Please transcribe exactly, and only, the lines of the data below between the line holding "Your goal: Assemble" and the line holding "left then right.", inclusive.

→ **Excerpted records**
----

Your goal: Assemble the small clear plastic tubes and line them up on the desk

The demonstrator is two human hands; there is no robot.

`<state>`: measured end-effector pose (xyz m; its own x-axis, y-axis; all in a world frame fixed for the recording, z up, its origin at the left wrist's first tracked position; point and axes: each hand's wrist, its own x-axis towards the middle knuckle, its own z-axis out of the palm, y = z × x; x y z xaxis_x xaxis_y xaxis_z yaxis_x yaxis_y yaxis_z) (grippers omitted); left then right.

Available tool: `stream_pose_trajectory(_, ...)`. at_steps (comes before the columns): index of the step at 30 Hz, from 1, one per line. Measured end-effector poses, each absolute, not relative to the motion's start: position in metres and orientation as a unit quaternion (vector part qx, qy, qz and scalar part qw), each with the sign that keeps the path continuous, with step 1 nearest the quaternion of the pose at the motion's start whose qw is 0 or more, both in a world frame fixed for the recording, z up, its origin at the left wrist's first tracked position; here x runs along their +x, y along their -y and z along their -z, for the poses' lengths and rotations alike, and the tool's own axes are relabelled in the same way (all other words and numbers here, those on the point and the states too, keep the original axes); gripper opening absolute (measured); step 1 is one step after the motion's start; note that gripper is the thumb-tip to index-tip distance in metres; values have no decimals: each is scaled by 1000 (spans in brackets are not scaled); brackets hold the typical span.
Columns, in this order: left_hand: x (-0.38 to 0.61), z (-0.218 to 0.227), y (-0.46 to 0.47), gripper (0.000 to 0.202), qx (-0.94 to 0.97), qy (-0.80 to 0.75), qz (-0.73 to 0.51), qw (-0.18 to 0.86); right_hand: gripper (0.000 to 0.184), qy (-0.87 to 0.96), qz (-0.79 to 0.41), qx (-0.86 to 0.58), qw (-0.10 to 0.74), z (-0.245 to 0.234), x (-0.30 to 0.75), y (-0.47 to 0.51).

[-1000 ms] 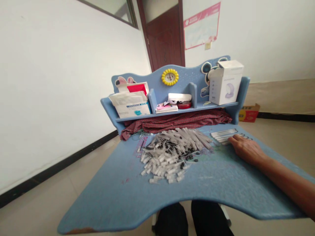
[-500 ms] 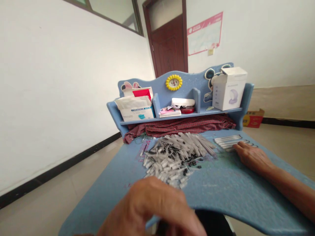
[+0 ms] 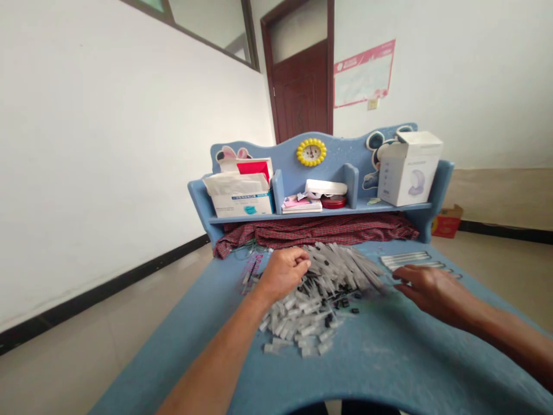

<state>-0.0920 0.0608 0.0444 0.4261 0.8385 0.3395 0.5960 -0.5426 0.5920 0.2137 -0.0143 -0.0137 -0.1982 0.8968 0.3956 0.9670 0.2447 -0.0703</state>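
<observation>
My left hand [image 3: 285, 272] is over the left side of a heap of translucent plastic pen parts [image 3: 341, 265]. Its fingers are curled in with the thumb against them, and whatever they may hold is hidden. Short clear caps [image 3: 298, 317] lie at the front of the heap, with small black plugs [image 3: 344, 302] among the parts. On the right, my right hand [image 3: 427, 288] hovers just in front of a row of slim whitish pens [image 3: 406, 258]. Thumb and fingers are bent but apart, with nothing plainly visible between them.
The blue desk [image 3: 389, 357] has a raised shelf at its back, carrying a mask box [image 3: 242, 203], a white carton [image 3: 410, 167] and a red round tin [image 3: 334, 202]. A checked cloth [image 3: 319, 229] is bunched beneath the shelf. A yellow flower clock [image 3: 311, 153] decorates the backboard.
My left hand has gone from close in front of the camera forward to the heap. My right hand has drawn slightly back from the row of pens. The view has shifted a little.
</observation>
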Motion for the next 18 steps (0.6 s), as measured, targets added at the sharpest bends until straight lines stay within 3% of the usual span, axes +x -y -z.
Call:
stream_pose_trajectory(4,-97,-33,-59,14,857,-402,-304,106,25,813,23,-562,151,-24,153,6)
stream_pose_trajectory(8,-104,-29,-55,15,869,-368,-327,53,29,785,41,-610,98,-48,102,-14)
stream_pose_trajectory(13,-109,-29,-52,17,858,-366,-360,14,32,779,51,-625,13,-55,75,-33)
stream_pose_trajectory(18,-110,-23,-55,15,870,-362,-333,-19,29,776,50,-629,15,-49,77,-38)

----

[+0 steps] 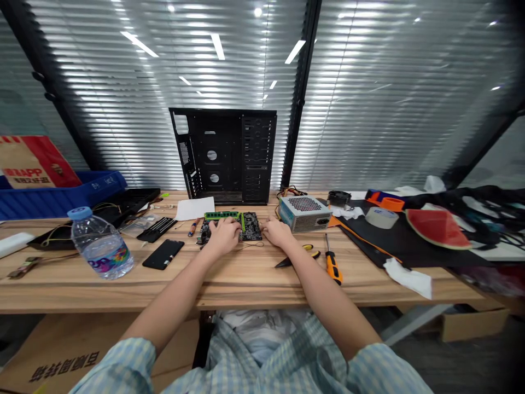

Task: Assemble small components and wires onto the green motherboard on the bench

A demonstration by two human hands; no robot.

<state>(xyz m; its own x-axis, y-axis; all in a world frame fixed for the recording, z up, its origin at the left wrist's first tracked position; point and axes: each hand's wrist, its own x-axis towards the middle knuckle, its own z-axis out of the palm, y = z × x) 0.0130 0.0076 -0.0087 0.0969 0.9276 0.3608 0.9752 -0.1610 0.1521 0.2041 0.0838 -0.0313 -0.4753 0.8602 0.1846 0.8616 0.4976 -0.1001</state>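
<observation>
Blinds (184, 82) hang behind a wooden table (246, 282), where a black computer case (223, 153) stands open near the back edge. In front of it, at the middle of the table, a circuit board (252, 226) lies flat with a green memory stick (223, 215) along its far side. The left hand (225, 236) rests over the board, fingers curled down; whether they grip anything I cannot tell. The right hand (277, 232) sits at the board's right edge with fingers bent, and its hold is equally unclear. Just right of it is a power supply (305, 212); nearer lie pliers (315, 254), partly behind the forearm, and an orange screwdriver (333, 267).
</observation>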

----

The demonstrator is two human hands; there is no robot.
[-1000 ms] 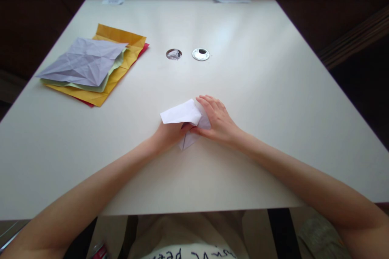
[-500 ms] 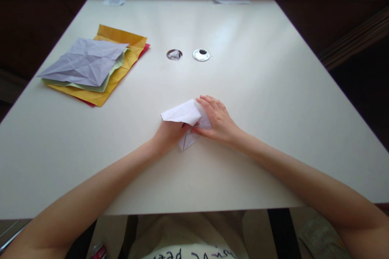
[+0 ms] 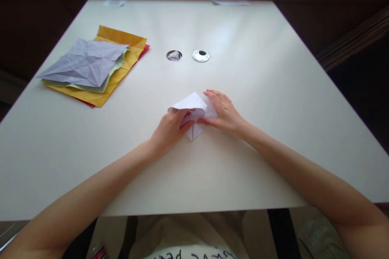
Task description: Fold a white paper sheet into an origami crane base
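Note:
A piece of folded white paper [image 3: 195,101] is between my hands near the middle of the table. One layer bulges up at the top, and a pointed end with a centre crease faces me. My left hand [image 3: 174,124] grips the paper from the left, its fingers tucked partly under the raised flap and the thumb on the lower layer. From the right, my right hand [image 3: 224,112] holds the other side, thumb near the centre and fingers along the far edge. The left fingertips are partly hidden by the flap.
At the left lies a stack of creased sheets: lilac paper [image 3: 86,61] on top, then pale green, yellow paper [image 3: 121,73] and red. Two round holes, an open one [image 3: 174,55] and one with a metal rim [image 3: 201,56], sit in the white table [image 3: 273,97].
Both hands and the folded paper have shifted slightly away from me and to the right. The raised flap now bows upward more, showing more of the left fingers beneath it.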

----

→ **Reply to the task**
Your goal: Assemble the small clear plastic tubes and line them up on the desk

The demonstrator is two human hands; there is no robot.

`<state>`: measured end-effector pose (xyz m; its own x-axis, y-axis; all in a world frame fixed for the recording, z up, its origin at the left wrist's first tracked position; point and axes: each hand's wrist, its own x-axis towards the middle knuckle, its own z-axis out of the palm, y = z × x; x y z xaxis_x xaxis_y xaxis_z yaxis_x yaxis_y yaxis_z) (grippers omitted); left then right.

Nothing else is needed to finish the exercise.